= IBM PC Network =

IBM PC's first LAN system

The IBM PC Network was IBM PC's first LAN system. It consisted of network cards, cables, and a small device driver known as NetBIOS (Network Basic Input/Output System). It used a data rate of 2 Mbit/s and carrier-sense multiple access with collision detection.

NetBIOS was developed by Sytek Inc as an API for software communication over this IBM PC Network LAN technology; with Sytek networking protocols being used for communication over the wire. IBM's later Token Ring network emulated the NetBIOS application programming interface, and it lived on in many later systems.

==Broadband==
The original broadband version in 1984 communicated over 75 Ω cable television compatible co-axial cable with each card connecting via a single F connector. Separate transmit and receive frequencies were used. Cards could be ordered that used different frequencies so multiple cards could transmit simultaneously, at 2 Mbit/s each. A Sytek head-end device was required to translate from each card's transmit frequency to the destination card's receive frequency.
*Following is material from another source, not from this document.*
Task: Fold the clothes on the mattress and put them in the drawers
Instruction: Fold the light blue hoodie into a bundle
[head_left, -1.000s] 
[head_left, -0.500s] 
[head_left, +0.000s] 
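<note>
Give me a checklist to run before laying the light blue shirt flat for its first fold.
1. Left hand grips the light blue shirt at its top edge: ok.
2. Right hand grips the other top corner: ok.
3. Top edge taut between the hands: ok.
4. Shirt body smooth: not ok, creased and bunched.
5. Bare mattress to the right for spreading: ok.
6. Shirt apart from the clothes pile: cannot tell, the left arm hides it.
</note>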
Frequency-division multiplexing allowed the cable to be shared with other voice, video, and data traffic.

==Baseband==
Later, in 1987 a much cheaper baseband version, also running at 2 Mbit/s connected computers in daisy-chain style using twisted-pair cables with 6P2C modular telephone connectors. Interface cards had two 6P2C sockets for connecting to left and right neighbor nodes. The unused sockets at the ends of the network segment had to be fitted with a terminator on one end of the chain and a wrap plug on the other. A hybrid star topology was possible using a hub.